▶ [About this task]
Output each record exactly, excluding pictures.

- Opening Delimiter -

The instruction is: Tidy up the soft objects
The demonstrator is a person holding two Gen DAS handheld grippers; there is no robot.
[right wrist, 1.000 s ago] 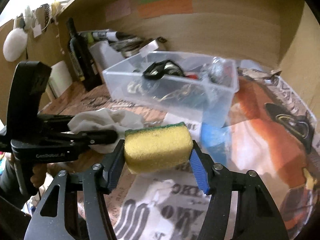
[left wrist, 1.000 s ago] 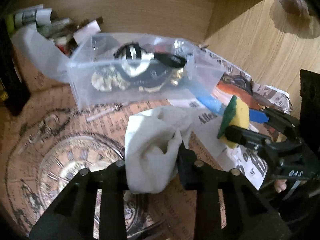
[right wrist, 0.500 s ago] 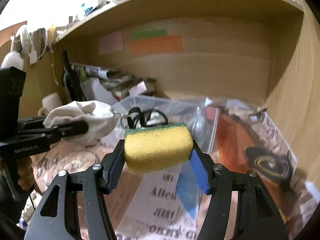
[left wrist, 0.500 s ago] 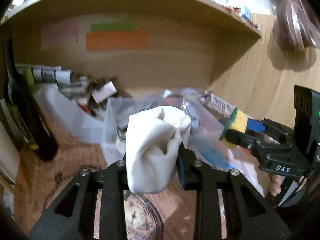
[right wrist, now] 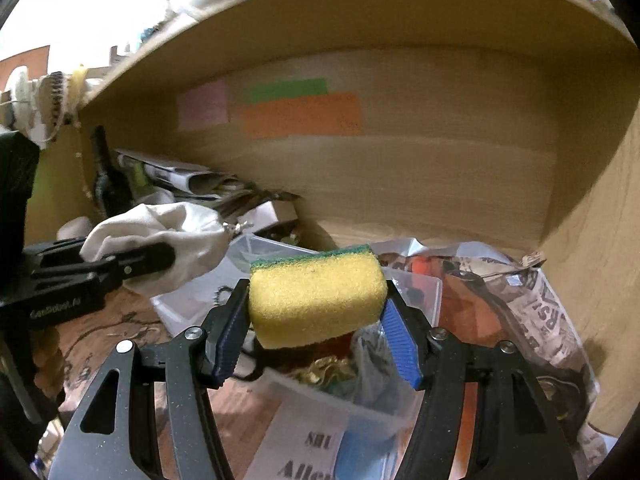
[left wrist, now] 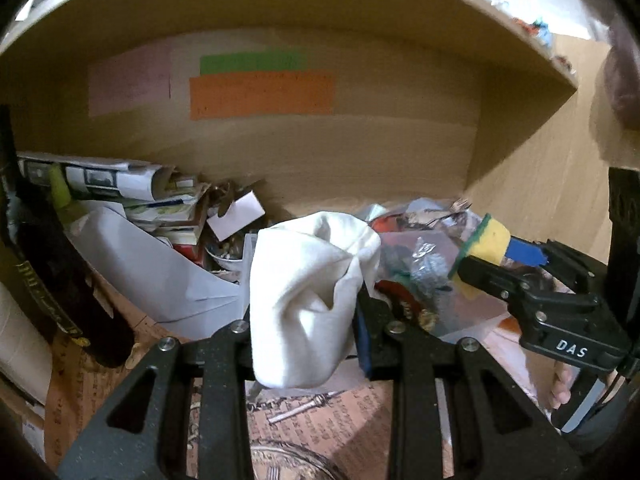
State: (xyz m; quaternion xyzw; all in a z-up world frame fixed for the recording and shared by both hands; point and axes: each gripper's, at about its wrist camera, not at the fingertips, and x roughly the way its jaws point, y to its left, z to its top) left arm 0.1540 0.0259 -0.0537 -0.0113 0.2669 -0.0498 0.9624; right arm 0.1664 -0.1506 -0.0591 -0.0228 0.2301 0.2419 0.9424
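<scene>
- We hold the left hand-held gripper (left wrist: pixel 304 320) clamped on a bunched white cloth (left wrist: pixel 308 300), which stands roughly upright between the jaws and hangs a little below them, above the tabletop (left wrist: pixel 344 408).
- We hold the right hand-held gripper (right wrist: pixel 316 344) clamped on a yellow sponge (right wrist: pixel 316 300); its long axis runs crosswise from jaw to jaw, green scouring face up, over a clear plastic bin (right wrist: pixel 416 284).
- Writing: the left view reads "DAS" on the right hand-held gripper's body; the right view shows blurred lettering on the left one's side, a paper beginning "Alle" at the bottom edge and newsprint (right wrist: pixel 548 320) with "RS".
- Only the left view shows fingers (left wrist: pixel 560 384) below the right tool.
- Farther back, a dark bottle (right wrist: pixel 108 184) and rolled papers (left wrist: pixel 104 176) lie at the left.
- On the wooden back wall are pink, green and orange notes (left wrist: pixel 260 92); their writing is illegible.
</scene>
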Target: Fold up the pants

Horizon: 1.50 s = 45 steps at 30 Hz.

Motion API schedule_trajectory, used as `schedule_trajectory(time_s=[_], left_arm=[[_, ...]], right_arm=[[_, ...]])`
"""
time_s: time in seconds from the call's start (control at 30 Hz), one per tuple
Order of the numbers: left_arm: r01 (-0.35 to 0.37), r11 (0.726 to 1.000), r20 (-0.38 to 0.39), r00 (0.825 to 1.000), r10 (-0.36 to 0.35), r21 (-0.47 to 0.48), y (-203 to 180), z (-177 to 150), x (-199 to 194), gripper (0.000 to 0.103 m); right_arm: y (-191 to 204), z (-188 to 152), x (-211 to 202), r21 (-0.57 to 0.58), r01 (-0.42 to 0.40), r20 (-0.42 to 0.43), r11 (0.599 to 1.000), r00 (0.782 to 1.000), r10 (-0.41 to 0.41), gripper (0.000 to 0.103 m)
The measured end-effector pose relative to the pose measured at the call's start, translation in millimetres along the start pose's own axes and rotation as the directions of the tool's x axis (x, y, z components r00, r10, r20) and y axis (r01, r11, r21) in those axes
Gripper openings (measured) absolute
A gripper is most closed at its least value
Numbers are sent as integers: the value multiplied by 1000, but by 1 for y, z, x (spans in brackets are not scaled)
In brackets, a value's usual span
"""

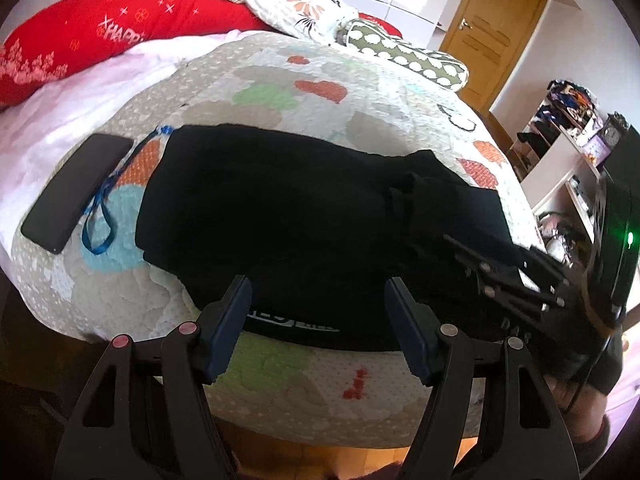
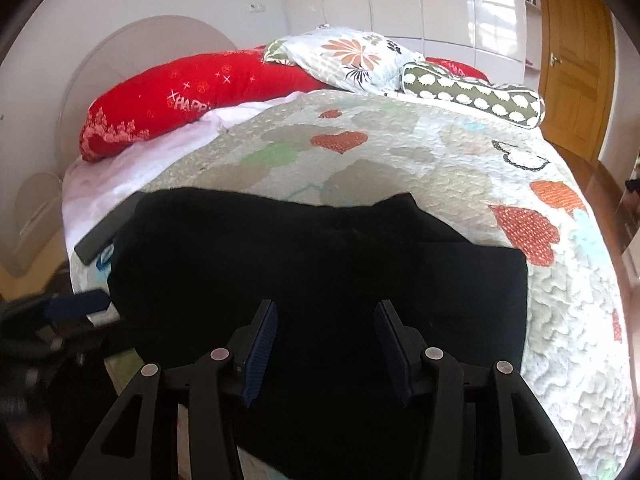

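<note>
The black pants (image 1: 280, 216) lie folded near the bed's front edge; left gripper (image 1: 320, 320) and right gripper (image 2: 324, 344) both hover with fingers apart, empty; next, grip an end for another fold

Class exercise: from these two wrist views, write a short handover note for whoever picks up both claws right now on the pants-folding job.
Left claw: open, nothing between its pads, poised over the near edge of the black pants.
Right claw: open, hovering over the pants, gripping nothing.
Pants: lying on the quilt as a compact, layered bundle; a printed band shows at the near edge.
Nearby: a dark phone with a blue strap beside the pants.
Done: pants look folded at least once and released.
Left: judge whether another fold or smoothing is needed; I cannot tell how many folds are in.
</note>
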State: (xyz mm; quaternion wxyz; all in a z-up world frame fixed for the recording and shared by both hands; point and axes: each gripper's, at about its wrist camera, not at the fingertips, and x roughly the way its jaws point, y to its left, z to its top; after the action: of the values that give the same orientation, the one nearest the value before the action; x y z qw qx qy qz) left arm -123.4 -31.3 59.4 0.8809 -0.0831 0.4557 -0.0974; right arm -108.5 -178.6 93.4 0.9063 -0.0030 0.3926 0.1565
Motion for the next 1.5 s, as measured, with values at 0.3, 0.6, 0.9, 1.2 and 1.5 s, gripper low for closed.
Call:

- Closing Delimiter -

▶ [Output of the exercise]
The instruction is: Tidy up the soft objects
The demonstrator is a person holding two Gen DAS handheld grippers; there is no robot.
[right wrist, 1.000 s ago] 
[left wrist, 1.000 s ago] 
[right wrist, 0.500 s ago] 
[left wrist, 0.500 s ago] 
[right wrist, now] 
[left wrist, now] 
State: (xyz m; quaternion xyzw; all in a z-up world frame fixed for the recording and shared by both hands; point and axes: each gripper's, at about its wrist camera, not at the fingertips, and x roughly the way its jaws point, y to its left, z to its top) left arm 0.1540 0.0259 -0.0537 -0.0113 0.2669 -0.0498 0.9624; right arm 0.1664 -0.1506 -0.0591 -0.0228 0.2301 0.2419 0.9424
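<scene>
- We hold the left hand-held gripper (left wrist: pixel 304 320) clamped on a bunched white cloth (left wrist: pixel 308 300), which stands roughly upright between the jaws and hangs a little below them, above the tabletop (left wrist: pixel 344 408).
- We hold the right hand-held gripper (right wrist: pixel 316 344) clamped on a yellow sponge (right wrist: pixel 316 300); its long axis runs crosswise from jaw to jaw, green scouring face up, over a clear plastic bin (right wrist: pixel 416 284).
- Writing: the left view reads "DAS" on the right hand-held gripper's body; the right view shows blurred lettering on the left one's side, a paper beginning "Alle" at the bottom edge and newsprint (right wrist: pixel 548 320) with "RS".
- Only the left view shows fingers (left wrist: pixel 560 384) below the right tool.
- Farther back, a dark bottle (right wrist: pixel 108 184) and rolled papers (left wrist: pixel 104 176) lie at the left.
- On the wooden back wall are pink, green and orange notes (left wrist: pixel 260 92); their writing is illegible.
</scene>
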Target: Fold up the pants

Horizon: 1.50 s = 45 steps at 30 Hz.

Motion API schedule_trajectory, used as `schedule_trajectory(time_s=[_], left_arm=[[_, ...]], right_arm=[[_, ...]])`
"""
time_s: time in seconds from the call's start (control at 30 Hz), one per tuple
Order of the numbers: left_arm: r01 (-0.35 to 0.37), r11 (0.726 to 1.000), r20 (-0.38 to 0.39), r00 (0.825 to 1.000), r10 (-0.36 to 0.35), r21 (-0.47 to 0.48), y (-203 to 180), z (-177 to 150), x (-199 to 194), gripper (0.000 to 0.103 m); right_arm: y (-191 to 204), z (-188 to 152), x (-211 to 202), r21 (-0.57 to 0.58), r01 (-0.42 to 0.40), r20 (-0.42 to 0.43), r11 (0.599 to 1.000), r00 (0.782 to 1.000), r10 (-0.41 to 0.41), gripper (0.000 to 0.103 m)
The measured end-effector pose relative to the pose measured at the call's start, translation in millimetres along the start pose's own axes and rotation as the directions of the tool's x axis (x, y, z components r00, r10, r20) and y axis (r01, r11, r21) in those axes
Gripper openings (measured) absolute
A gripper is most closed at its least value
Numbers are sent as integers: the value multiplied by 1000, but by 1 for y, z, x (spans in brackets are not scaled)
In brackets, a value's usual span
"""


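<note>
The black pants (image 1: 280, 216) lie folded near the bed's front edge; left gripper (image 1: 320, 320) and right gripper (image 2: 324, 344) both hover with fingers apart, empty; next, grip an end for another fold

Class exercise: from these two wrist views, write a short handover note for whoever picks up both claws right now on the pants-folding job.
Left claw: open, nothing between its pads, poised over the near edge of the black pants.
Right claw: open, hovering over the pants, gripping nothing.
Pants: lying on the quilt as a compact, layered bundle; a printed band shows at the near edge.
Nearby: a dark phone with a blue strap beside the pants.
Done: pants look folded at least once and released.
Left: judge whether another fold or smoothing is needed; I cannot tell how many folds are in.
</note>
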State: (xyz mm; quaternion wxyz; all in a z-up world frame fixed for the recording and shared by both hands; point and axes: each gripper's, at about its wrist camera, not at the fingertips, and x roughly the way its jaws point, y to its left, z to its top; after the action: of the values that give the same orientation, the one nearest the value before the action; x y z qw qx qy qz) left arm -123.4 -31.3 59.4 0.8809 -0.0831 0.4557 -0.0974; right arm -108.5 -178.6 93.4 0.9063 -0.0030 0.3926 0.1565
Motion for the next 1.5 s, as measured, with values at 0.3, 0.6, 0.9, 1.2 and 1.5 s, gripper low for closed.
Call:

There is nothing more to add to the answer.